Dissertação de Mestrado
Subject classification through context-enriched language models
Fecha
2015-02-23Autor
Alexandre Guelman Davis
Institución
Resumen
Throughout the years, humans have developed a complex and intricate system of communication with several means of conveying information that range from books, newspapers and television to, more recently, social media. However, efficiently retrieving and understanding messages from social media for extracting useful information is challenging, especially considering that shorter messages are strongly dependent on context. Users often assume that their social media audience is aware of the associated background and the underlying real world events.
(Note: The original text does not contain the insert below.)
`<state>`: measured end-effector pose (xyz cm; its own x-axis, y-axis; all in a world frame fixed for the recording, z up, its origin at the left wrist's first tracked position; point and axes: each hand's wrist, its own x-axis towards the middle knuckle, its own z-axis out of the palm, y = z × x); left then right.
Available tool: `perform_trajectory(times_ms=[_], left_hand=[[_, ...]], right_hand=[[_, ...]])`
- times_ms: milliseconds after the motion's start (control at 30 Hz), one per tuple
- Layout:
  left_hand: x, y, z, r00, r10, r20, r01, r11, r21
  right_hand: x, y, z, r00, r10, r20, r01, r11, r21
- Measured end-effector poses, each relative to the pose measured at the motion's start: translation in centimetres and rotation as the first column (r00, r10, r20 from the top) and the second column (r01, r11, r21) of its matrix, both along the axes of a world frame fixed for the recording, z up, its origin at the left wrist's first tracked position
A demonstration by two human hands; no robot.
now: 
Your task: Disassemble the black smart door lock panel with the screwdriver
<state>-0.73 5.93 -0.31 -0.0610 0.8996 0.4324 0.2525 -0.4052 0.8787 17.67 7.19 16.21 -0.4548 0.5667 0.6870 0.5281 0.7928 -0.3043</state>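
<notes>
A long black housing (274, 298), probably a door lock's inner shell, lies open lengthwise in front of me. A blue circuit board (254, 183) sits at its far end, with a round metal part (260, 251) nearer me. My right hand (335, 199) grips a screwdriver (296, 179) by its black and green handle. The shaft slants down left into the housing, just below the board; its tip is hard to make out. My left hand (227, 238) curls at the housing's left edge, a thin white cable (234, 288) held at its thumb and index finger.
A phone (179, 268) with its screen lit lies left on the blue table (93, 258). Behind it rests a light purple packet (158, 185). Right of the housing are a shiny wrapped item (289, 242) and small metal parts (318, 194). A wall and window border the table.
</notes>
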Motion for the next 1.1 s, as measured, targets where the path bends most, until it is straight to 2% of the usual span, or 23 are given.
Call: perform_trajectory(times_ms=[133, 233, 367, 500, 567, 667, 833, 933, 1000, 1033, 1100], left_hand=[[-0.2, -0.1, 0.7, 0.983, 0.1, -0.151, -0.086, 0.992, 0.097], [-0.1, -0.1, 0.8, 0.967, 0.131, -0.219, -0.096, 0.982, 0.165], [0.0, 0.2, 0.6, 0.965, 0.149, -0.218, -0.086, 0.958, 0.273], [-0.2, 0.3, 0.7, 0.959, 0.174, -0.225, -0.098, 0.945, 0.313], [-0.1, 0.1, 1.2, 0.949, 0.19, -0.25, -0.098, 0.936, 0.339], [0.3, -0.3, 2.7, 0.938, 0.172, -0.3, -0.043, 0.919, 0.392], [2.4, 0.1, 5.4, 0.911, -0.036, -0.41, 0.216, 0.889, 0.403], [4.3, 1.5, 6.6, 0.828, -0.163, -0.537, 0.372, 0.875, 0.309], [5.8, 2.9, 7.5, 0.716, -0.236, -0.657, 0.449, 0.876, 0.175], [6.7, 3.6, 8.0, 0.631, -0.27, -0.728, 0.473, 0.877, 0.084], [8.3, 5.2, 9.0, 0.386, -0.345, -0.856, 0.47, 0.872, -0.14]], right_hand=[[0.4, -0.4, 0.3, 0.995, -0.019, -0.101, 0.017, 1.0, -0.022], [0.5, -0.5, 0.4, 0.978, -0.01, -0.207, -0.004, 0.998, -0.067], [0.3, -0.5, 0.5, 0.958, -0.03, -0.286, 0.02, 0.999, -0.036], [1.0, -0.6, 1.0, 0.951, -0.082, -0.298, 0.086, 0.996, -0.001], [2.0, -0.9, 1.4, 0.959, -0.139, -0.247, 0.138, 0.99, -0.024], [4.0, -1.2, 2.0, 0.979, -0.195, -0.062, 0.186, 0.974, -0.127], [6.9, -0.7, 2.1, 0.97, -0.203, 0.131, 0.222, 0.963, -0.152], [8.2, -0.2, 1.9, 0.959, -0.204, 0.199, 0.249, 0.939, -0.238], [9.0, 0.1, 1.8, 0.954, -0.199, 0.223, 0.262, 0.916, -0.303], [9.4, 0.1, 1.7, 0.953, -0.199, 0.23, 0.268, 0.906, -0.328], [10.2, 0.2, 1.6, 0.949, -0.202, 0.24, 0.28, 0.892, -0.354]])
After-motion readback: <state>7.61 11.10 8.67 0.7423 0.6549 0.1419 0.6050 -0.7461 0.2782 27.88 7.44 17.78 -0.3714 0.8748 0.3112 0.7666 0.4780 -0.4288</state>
This allows them to shorten their messages without compromising the effectiveness of communication. Traditional data mining algorithms do not account for contextual information. We argue that exploiting context could lead to more complete and accurate analyses of social media messages. For this work, therefore, we demonstrate how relevant is contextual information in the successful filtering of messages that are related to a selected subject. We also show that recall rate increases if context is taken into account. Furthermore, we propose methods for filtering relevant messages without resorting only to keywords if the context is known and can be detected. In this dissertation, we propose a novel approach for subject classification of social media messages that considers both textual and extra-textual (or contextual) information. This approach uses a proposed context-enriched language model. Techniques based on concepts of computational linguistics, more specifically in the field of Pragmatics, are employed. For experimentally analyzing the impact of the proposed approach, datasets containing messages about three major American sports (football, baseball and basketball) were used. Results indicate up to 50% improvement in retrieval over text-based approaches due to the use of contextual information.